Convert type of multiple columns of a dataframe at once

Solution 1:

Edit See this related question for some simplifications and extensions on this basic idea.

My comment to Brandon's answer using switch:

convert.magic <- function(obj,types){
    for (i in 1:length(obj)){
        FUN <- switch(types[i],character = as.character, 
                                   numeric = as.numeric, 
                                   factor = as.factor)
        obj[,i] <- FUN(obj[,i])
    }
    obj
}

out <- convert.magic(foo,c('character','character','numeric'))
> str(out)
'data.frame':   10 obs. of  3 variables:
 $ x: chr  "1" "2" "3" "4" ...
 $ y: chr  "red" "red" "red" "blue" ...
 $ z: num  15254 15255 15256 15257 15258 ...

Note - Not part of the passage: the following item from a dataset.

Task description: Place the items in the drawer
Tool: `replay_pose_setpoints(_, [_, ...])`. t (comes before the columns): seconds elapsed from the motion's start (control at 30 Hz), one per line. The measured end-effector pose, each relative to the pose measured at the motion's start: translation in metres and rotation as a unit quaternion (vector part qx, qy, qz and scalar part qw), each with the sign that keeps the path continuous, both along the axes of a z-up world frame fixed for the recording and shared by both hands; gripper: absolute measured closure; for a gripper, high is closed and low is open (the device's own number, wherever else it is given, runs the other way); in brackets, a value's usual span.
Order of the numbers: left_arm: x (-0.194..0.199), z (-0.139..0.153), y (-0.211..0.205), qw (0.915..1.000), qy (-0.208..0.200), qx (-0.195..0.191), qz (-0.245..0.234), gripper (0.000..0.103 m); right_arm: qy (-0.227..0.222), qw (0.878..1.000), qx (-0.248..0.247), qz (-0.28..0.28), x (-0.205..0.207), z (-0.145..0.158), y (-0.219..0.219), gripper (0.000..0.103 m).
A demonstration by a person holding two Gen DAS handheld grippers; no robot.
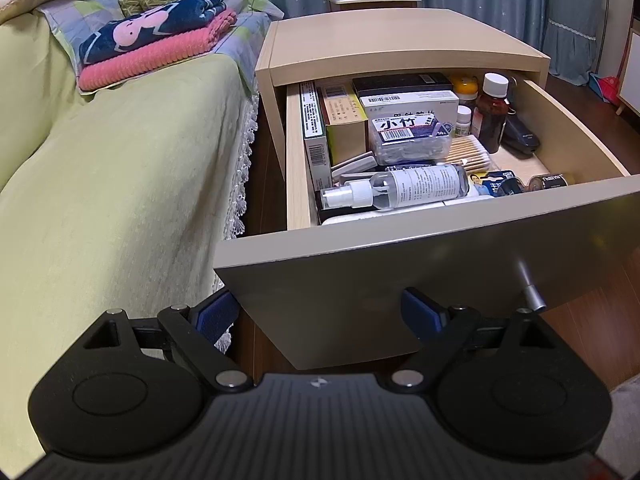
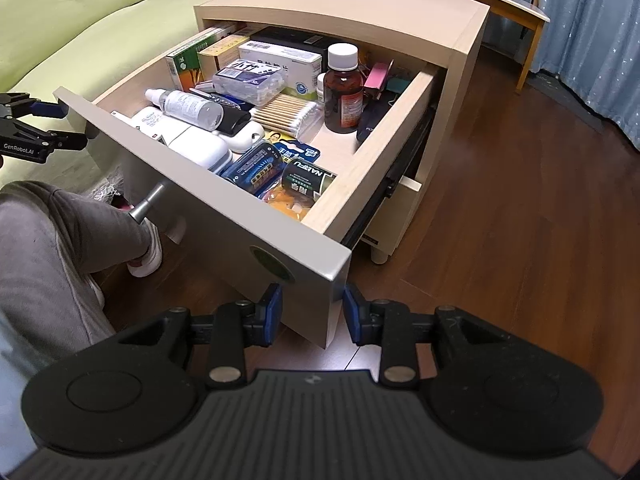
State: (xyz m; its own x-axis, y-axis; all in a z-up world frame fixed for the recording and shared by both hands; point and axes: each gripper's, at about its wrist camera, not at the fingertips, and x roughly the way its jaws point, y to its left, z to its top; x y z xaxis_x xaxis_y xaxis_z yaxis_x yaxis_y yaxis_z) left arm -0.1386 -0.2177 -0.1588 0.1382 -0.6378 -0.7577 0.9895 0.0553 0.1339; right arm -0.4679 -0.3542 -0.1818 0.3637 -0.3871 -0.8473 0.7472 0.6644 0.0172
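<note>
Wooden floor [image 2: 520,240], green-covered bed [image 1: 100,180] at left, nightstand [image 1: 400,40] centre. Drawer [image 2: 224,216] pulled out, packed with boxes and bottles. Right view alone: grey-trousered leg [image 2: 52,240] lower left. Left gripper [image 1: 320,316] jaws wide, right gripper [image 2: 312,312] jaws narrower, both straddling drawer-front corners, empty.

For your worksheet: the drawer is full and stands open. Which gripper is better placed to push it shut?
Probably the left gripper: its open fingers span the drawer front near the handle. The right gripper sits at the corner.
</note>
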Motion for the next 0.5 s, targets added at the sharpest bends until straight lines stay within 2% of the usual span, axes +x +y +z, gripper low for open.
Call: replay_pose_setpoints(0.5, [0.0031,0.0006,0.0016,0.9999,-0.002,-0.001,-0.015,0.014,0.011,1.0,-0.002,-0.02,0.0023,0.0006,0.0033,0.074])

For truly large data frames you may want to use lapply instead of the for loop:

convert.magic1 <- function(obj,types){
    out <- lapply(1:length(obj),FUN = function(i){FUN1 <- switch(types[i],character = as.character,numeric = as.numeric,factor = as.factor); FUN1(obj[,i])})
    names(out) <- colnames(obj)
    as.data.frame(out,stringsAsFactors = FALSE)
}

When doing this, be aware of some of the intricacies of coercing data in R. For example, converting from factor to numeric often involves as.numeric(as.character(...)). Also, be aware of data.frame() and as.data.frame()s default behavior of converting character to factor.

Solution 2:

If you want to automatically detect the columns data-type rather than manually specify it (e.g. after data-tidying, etc.), the function type.convert() may help.

The function type.convert() takes in a character vector and attempts to determine the optimal type for all elements (meaning that it has to be applied once per column).

df[] <- lapply(df, function(x) type.convert(as.character(x)))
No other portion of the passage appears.